Please repeat the data exactly. Any picture in it stays out.
# # # # #
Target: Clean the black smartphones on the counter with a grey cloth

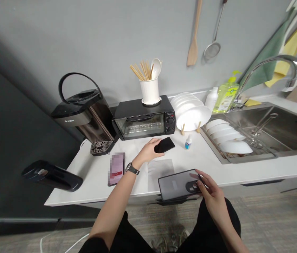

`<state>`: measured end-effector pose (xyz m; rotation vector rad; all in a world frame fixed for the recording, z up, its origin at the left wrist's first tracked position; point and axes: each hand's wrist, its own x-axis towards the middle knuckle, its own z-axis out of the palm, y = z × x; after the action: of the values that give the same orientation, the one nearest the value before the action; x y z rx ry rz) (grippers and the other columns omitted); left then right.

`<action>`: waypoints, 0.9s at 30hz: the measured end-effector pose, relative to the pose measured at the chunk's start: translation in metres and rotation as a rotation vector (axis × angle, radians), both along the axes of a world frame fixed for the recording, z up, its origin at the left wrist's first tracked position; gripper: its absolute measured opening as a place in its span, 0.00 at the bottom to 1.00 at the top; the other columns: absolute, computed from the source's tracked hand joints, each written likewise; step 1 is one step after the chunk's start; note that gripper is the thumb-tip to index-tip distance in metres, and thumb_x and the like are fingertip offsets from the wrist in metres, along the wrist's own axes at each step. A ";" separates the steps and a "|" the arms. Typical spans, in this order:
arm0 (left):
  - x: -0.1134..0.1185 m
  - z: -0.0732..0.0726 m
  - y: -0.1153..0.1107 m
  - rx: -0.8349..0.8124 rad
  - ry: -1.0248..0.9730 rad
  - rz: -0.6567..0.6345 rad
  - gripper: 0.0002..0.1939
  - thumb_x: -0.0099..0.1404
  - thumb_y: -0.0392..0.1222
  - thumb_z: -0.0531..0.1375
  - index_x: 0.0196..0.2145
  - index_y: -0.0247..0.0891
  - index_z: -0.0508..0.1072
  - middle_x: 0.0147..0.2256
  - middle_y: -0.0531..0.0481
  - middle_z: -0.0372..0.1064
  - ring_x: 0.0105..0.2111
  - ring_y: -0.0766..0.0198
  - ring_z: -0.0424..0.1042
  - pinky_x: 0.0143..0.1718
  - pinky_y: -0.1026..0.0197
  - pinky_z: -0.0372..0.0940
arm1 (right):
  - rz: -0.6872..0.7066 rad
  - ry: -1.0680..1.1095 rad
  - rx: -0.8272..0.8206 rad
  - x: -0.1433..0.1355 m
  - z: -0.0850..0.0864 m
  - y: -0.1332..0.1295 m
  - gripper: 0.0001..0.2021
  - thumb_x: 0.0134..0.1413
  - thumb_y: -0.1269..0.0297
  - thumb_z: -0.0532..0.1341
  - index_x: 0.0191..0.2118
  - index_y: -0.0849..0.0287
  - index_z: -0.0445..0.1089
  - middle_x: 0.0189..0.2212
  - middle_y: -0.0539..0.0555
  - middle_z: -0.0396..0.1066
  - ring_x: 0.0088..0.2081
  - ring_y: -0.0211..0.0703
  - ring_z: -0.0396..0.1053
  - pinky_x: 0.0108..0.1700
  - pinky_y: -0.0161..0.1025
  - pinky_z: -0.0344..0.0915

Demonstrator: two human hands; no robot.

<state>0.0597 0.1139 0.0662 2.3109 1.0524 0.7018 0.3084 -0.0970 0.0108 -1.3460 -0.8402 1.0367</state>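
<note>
My left hand [152, 150] reaches over the white counter, its fingers closed around the side of a black smartphone [165, 144] in front of the toaster oven. In my right hand [211, 189], a translucent phone case [176, 184] with a dark rim and a camera cutout is pinched at its right end, above the counter's front edge. A pale cloth [155, 172] lies flat between the hands, partly behind the case. Left of my wrist rests another phone [116, 168] with a pinkish screen. A small white and blue bottle [188, 142] stands right of the smartphone.
Behind are a black toaster oven [144, 121] carrying a utensil holder [149, 90], and a water dispenser [87, 119]. White plates [193, 117] stand in a rack. Bowls [227, 137] sit by the sink [296, 137]. A dark thermos [53, 175] is at the counter's left end.
</note>
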 end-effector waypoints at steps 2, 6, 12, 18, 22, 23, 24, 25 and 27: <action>0.002 -0.019 0.018 -0.013 0.058 -0.034 0.36 0.63 0.45 0.70 0.66 0.38 0.67 0.62 0.41 0.67 0.61 0.51 0.68 0.67 0.49 0.61 | 0.009 0.004 0.008 0.002 -0.002 0.000 0.29 0.55 0.42 0.70 0.58 0.52 0.73 0.54 0.61 0.79 0.42 0.50 0.79 0.38 0.41 0.77; -0.001 -0.045 0.035 -0.018 0.105 -0.035 0.36 0.63 0.46 0.71 0.66 0.37 0.68 0.66 0.39 0.65 0.65 0.47 0.64 0.69 0.45 0.56 | -0.008 -0.019 0.037 0.008 -0.003 0.000 0.26 0.57 0.43 0.69 0.56 0.51 0.74 0.55 0.60 0.79 0.49 0.52 0.78 0.46 0.42 0.77; -0.004 -0.039 0.026 0.014 0.139 -0.016 0.36 0.69 0.51 0.66 0.68 0.35 0.63 0.70 0.36 0.59 0.73 0.46 0.52 0.74 0.41 0.43 | 0.018 -0.055 0.063 0.012 0.001 0.004 0.24 0.60 0.45 0.67 0.56 0.52 0.74 0.56 0.60 0.78 0.51 0.52 0.78 0.48 0.44 0.76; -0.003 -0.010 -0.092 0.069 0.122 -0.080 0.49 0.69 0.62 0.63 0.76 0.47 0.42 0.75 0.40 0.47 0.74 0.48 0.51 0.74 0.40 0.47 | 0.064 0.011 0.057 -0.004 0.004 0.017 0.29 0.57 0.42 0.68 0.57 0.54 0.72 0.53 0.62 0.79 0.39 0.47 0.78 0.36 0.41 0.77; -0.017 -0.022 -0.171 0.122 0.243 0.098 0.60 0.60 0.60 0.72 0.76 0.46 0.41 0.69 0.37 0.60 0.67 0.42 0.63 0.69 0.38 0.59 | 0.153 0.016 0.046 -0.031 0.004 0.023 0.30 0.56 0.38 0.67 0.56 0.54 0.70 0.52 0.61 0.79 0.37 0.47 0.78 0.33 0.41 0.77; -0.024 -0.027 -0.183 0.125 0.256 0.146 0.55 0.63 0.56 0.71 0.76 0.47 0.44 0.67 0.38 0.61 0.65 0.44 0.65 0.67 0.41 0.63 | 0.195 -0.002 0.046 -0.037 0.003 0.024 0.30 0.57 0.38 0.65 0.57 0.53 0.70 0.52 0.61 0.79 0.38 0.48 0.78 0.33 0.42 0.77; -0.031 -0.032 -0.192 0.125 0.255 0.191 0.52 0.64 0.52 0.70 0.75 0.48 0.46 0.66 0.39 0.63 0.64 0.45 0.67 0.65 0.42 0.65 | 0.234 -0.036 0.051 -0.042 0.003 0.027 0.30 0.59 0.38 0.64 0.58 0.52 0.69 0.51 0.60 0.79 0.38 0.48 0.79 0.34 0.42 0.77; -0.039 -0.036 -0.199 0.124 0.247 0.231 0.50 0.65 0.50 0.70 0.75 0.48 0.47 0.65 0.39 0.64 0.63 0.46 0.68 0.64 0.44 0.66 | 0.259 -0.092 0.063 -0.045 0.002 0.031 0.30 0.62 0.38 0.62 0.60 0.52 0.67 0.49 0.59 0.80 0.38 0.49 0.79 0.35 0.42 0.77; -0.056 -0.044 -0.212 0.130 0.226 0.322 0.47 0.66 0.48 0.69 0.74 0.49 0.48 0.64 0.40 0.64 0.63 0.47 0.69 0.63 0.44 0.68 | 0.244 -0.282 0.105 -0.046 0.000 0.044 0.27 0.66 0.41 0.58 0.62 0.51 0.66 0.46 0.57 0.80 0.35 0.47 0.79 0.36 0.43 0.75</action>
<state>0.0032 -0.0977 0.0222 2.3986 1.5480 0.6539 0.2628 -0.0526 0.0110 -1.3406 -1.2779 0.9851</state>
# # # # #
Solved problem:
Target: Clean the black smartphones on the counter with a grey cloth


`<state>`: measured end-effector pose (xyz m; rotation vector rad; all in a world frame fixed for the recording, z up, its origin at the left wrist's first tracked position; point and axes: each hand's wrist, its own x-axis towards the middle knuckle, its own z-axis out of the palm, y = z × x; after the action: of the values that give the same orientation, the one nearest the value before the action; x y z rx ry rz) (grippers and the other columns omitted); left then right.

`<action>`: waypoints, 0.9s at 30hz: the measured end-effector pose, relative to the pose measured at the chunk's start: translation in metres and rotation as a rotation vector (axis × angle, radians), both along the axes of a world frame fixed for the recording, z up, its origin at the left wrist's first tracked position; gripper: its absolute measured opening as a place in its span, 0.00 at the bottom to 1.00 at the top; the other columns: absolute, computed from the source's tracked hand joints, each written likewise; step 1 is one step after the chunk's start; note that gripper is the thumb-tip to index-tip distance in metres, and thumb_x and the like are fingertip offsets from the wrist in metres, along the wrist's own axes at each step. A ";" separates the steps and a "|" the arms. Typical spans, in this order:
arm0 (left):
  - x: -0.1134..0.1185 m
  - z: -0.0732..0.0726 m
  - y: -0.1153..0.1107 m
  - rx: -0.8349..0.8124 rad
  - ry: -1.0248..0.9730 rad
  - rz: -0.6567..0.6345 rad
  - gripper: 0.0002..0.1939
  - thumb_x: -0.0099..0.1404
  - thumb_y: -0.0392..0.1222
  - thumb_z: -0.0531..0.1375
  - index_x: 0.0196..0.2145
  - index_y: -0.0247..0.0891
  - index_z: -0.0508..0.1072
  - middle_x: 0.0147..0.2256
  - middle_y: -0.0531..0.0481
  - middle_z: -0.0372..0.1064
  - ring_x: 0.0105..0.2111
  - ring_y: -0.0766..0.0198
  - ring_z: -0.0424..0.1042
  - pinky_x: 0.0143..0.1718
  - pinky_y: -0.1026..0.0197
  - pinky_z: -0.0372..0.0940
arm1 (right):
  - rz: -0.6872..0.7066 rad
  - ry: -1.0680..1.1095 rad
  - rx: -0.8272..0.8206 rad
  - x: -0.1433..0.1355 m
  - z: -0.0850..0.0864 m
  - y: -0.1332..0.1295 m
  - gripper: 0.0001..0.2021
  - thumb_x: 0.0134..0.1413
  - thumb_y: -0.1269..0.0297
  - thumb_z: -0.0532..0.1341
  - index_x: 0.0191..0.2118
  - index_y: -0.0849..0.0287
  - index_z: -0.0445..0.1089
  - middle_x: 0.0189..0.2212
  - middle_y: -0.0539..0.0555
  - middle_z: -0.0396..0.1066
  - ring_x: 0.0088..0.2081
  - ring_y: -0.0211..0.0703
  - ring_z: -0.0396..0.1053
  - pinky_x: 0.0108..0.1700
  - pinky_y: -0.0161..0.1025
  - pinky_z: -0.0344..0.0915

Demonstrator: two human hands; no robot.

<state>0.0597 0.1139 0.0662 2.3109 1.0524 0.7018 0.3084 -0.0970 0.0108 -1.3460 -0.8402 1.0367</state>
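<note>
My left hand [152, 150] reaches over the white counter, its fingers closed around the side of a black smartphone [165, 144] in front of the toaster oven. In my right hand [211, 189], a translucent phone case [176, 184] with a dark rim and a camera cutout is pinched at its right end, above the counter's front edge. A pale cloth [155, 172] lies flat between the hands, partly behind the case. Left of my wrist rests another phone [116, 168] with a pinkish screen. A small white and blue bottle [188, 142] stands right of the smartphone.
Behind are a black toaster oven [144, 121] carrying a utensil holder [149, 90], and a water dispenser [87, 119]. White plates [193, 117] stand in a rack. Bowls [227, 137] sit by the sink [296, 137]. A dark thermos [53, 175] is at the counter's left end.
</note>
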 end-effector waypoints at steps 2, 6, 12, 18, 22, 23, 24, 25 and 27: <action>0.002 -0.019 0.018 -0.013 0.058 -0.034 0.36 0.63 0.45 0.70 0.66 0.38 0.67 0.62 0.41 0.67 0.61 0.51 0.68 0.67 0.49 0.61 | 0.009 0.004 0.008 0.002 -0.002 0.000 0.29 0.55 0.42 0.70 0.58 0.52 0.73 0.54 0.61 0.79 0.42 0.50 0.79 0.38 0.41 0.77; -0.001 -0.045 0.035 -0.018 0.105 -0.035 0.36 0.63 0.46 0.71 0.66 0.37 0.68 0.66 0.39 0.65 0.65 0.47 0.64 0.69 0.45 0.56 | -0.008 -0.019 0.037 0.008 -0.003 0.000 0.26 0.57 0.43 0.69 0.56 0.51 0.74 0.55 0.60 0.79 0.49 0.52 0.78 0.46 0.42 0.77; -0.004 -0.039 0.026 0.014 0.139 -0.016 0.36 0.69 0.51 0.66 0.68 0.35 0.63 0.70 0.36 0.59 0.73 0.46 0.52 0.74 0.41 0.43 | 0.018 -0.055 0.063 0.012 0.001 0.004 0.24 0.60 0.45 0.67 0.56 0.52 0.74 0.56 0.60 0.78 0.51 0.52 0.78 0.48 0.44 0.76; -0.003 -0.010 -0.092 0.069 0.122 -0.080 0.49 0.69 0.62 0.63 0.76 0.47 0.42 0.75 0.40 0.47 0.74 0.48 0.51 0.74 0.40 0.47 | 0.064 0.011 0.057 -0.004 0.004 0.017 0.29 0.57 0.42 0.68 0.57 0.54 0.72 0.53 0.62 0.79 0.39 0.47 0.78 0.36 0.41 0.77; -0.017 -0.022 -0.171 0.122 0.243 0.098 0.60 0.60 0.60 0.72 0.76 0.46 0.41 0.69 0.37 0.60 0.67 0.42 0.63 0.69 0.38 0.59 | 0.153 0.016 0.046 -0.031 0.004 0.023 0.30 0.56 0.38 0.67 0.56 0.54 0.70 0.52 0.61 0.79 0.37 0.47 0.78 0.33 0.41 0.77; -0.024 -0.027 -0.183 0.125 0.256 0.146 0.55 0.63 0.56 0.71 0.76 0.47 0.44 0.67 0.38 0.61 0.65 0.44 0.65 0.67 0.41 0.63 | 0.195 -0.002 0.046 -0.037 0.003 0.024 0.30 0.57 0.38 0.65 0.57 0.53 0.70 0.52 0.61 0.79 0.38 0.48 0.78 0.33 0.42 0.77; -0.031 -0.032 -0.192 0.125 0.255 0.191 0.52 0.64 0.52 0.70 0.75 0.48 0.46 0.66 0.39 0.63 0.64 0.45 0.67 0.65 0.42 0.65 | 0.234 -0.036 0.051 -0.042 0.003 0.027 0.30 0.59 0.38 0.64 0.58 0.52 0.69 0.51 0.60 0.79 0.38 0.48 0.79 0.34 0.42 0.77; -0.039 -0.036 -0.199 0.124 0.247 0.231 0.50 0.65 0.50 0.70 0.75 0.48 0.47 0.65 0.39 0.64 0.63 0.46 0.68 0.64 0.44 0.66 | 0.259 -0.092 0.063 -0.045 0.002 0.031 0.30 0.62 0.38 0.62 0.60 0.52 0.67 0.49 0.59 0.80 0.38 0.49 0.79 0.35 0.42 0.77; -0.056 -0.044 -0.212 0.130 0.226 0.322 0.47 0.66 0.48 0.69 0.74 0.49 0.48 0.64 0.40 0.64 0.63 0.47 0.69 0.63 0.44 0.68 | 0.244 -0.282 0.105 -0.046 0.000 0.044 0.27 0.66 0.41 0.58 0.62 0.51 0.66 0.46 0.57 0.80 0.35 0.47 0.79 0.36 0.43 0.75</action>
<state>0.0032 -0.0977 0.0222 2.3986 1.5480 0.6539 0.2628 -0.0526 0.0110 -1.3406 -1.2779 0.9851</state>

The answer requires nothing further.